== What you should do ==
Exact copies of all the lines below are needed, without the pictures.

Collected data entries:
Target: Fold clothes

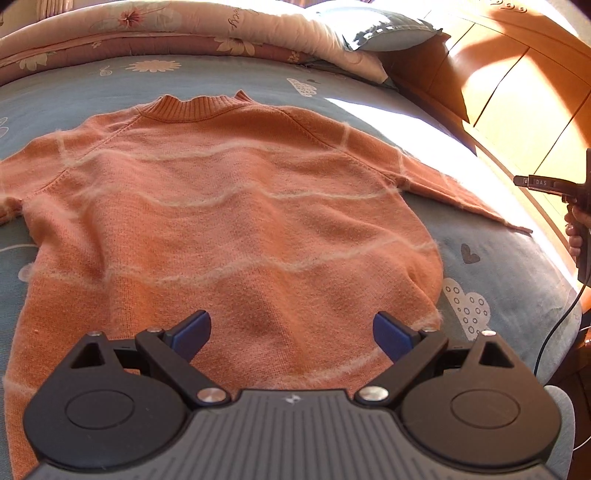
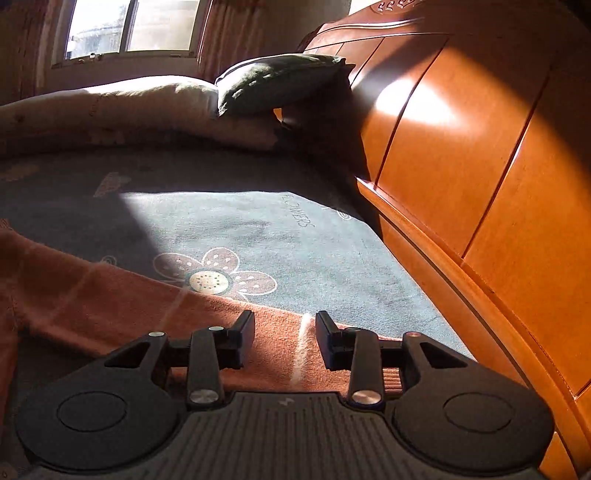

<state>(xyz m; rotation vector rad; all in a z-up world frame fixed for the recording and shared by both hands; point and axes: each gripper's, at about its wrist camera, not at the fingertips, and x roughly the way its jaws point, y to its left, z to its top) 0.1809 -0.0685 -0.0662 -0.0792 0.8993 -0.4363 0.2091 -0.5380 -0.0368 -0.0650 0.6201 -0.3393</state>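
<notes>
An orange knitted sweater (image 1: 229, 206) is laid flat, front up, on the bed sheet (image 1: 509, 266), its ribbed collar (image 1: 201, 105) turned toward the far quilt. Thin, fuzzy, pale wavy stripes are seen running across the body and both sleeves. The left sleeve is spread toward the left edge of the left wrist view, while the right sleeve (image 2: 140, 306) is stretched out straight toward the wooden headboard (image 2: 480, 155).

The left claw (image 1: 291, 330) is held over the lower part of the sweater; its blue-padded fingers are spread wide, with nothing between them. The right claw (image 2: 284, 332) is held low over the right sleeve near the cuff, its black fingers parted, with knit and one pale stripe seen in the gap; no pad is seen pressing on the fabric. In the left wrist view this tool is seen at the right edge, gripped by a hand (image 1: 578, 229).

The sheet is grey-blue cotton printed with flowers and hearts. A folded, padded floral quilt (image 1: 177, 33) and a soft pillow (image 1: 384, 27) are placed at the far side. The headboard is glossy, panelled and curved.
</notes>
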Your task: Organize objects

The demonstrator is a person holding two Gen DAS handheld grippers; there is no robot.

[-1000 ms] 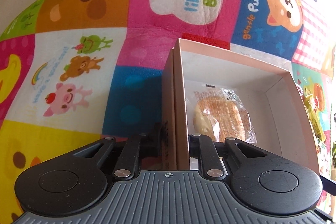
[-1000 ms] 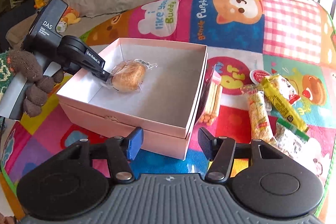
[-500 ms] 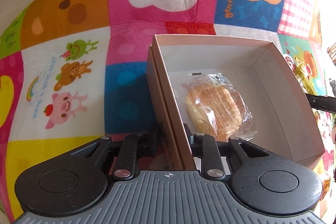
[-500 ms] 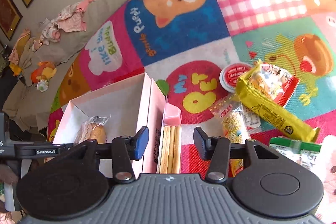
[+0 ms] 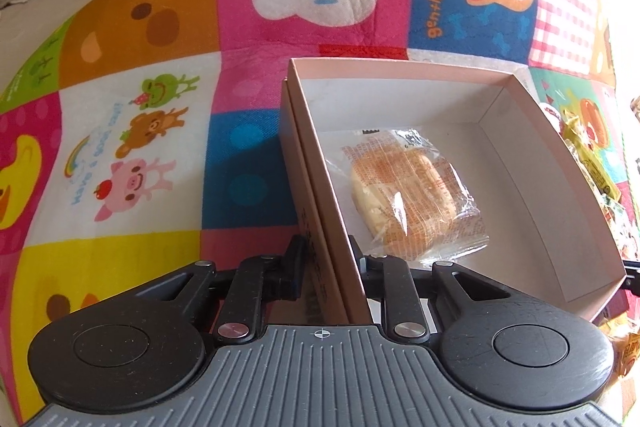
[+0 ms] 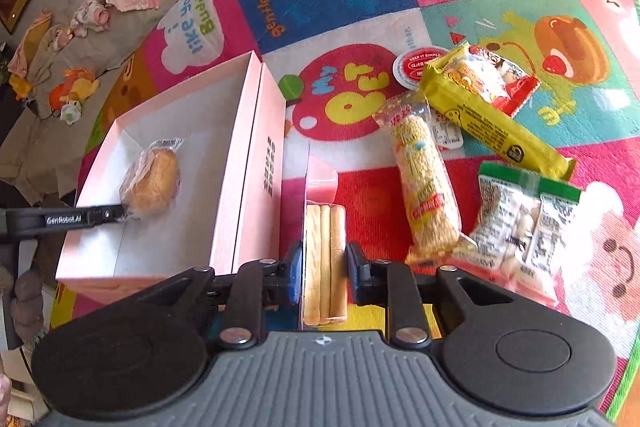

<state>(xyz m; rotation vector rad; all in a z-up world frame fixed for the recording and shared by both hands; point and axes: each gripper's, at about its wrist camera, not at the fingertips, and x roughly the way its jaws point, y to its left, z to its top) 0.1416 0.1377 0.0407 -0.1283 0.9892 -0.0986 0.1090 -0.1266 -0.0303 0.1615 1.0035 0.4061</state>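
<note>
Pink box (image 5: 320,187) wall pinched by L tongs (image 5: 326,259), R tongs (image 6: 322,267) clamping biscuit-stick pack (image 6: 324,247)

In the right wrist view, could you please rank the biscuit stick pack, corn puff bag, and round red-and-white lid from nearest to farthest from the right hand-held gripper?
1. Biscuit stick pack: between the right hand-held gripper fingers.
2. Corn puff bag: right, on the mat.
3. Round red-and-white lid: farther back, right.
</note>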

== Solution ==
Target: Fold clothes


<state>(xyz m; rotation vector rad; all in a z-up world frame fixed for the recording and shared by both hands; point and axes: each gripper's, at about its wrist camera, not at the fingertips, and x roughly the way its jaws point, y to its left, z to its top) 0.1809 -0.0685 -0.0662 -0.0792 0.8993 -0.4363 0.2091 -0.5380 -0.0368 -0.0650 0.6201 -0.3393</state>
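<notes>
An orange knitted sweater (image 1: 229, 206) is laid flat, front up, on the bed sheet (image 1: 509, 266), its ribbed collar (image 1: 201, 105) turned toward the far quilt. Thin, fuzzy, pale wavy stripes are seen running across the body and both sleeves. The left sleeve is spread toward the left edge of the left wrist view, while the right sleeve (image 2: 140, 306) is stretched out straight toward the wooden headboard (image 2: 480, 155).

The left claw (image 1: 291, 330) is held over the lower part of the sweater; its blue-padded fingers are spread wide, with nothing between them. The right claw (image 2: 284, 332) is held low over the right sleeve near the cuff, its black fingers parted, with knit and one pale stripe seen in the gap; no pad is seen pressing on the fabric. In the left wrist view this tool is seen at the right edge, gripped by a hand (image 1: 578, 229).

The sheet is grey-blue cotton printed with flowers and hearts. A folded, padded floral quilt (image 1: 177, 33) and a soft pillow (image 1: 384, 27) are placed at the far side. The headboard is glossy, panelled and curved.
</notes>
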Your task: Organize objects

The demonstrator is a person holding two Gen DAS handheld grippers; there is no robot.

[-1000 ms] 
[-1000 ms] 
[-500 ms] 
[-500 ms] 
[+0 ms] 
[+0 ms] 

<state>(xyz m; rotation vector rad; all in a z-up world frame fixed for the recording and shared by both hands; point and axes: each gripper's, at about its wrist camera, not at the fingertips, and x roughly the way its jaws point, y to its left, z to its top) 0.1416 0.1377 0.0407 -0.1283 0.9892 -0.0986 0.1090 -0.1266 -0.0303 0.1615 1.0035 0.4061</state>
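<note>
Pink box (image 5: 320,187) wall pinched by L tongs (image 5: 326,259), R tongs (image 6: 322,267) clamping biscuit-stick pack (image 6: 324,247)

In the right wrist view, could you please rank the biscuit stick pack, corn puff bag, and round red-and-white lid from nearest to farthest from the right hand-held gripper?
1. Biscuit stick pack: between the right hand-held gripper fingers.
2. Corn puff bag: right, on the mat.
3. Round red-and-white lid: farther back, right.
</note>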

Nothing else is needed to complete the answer.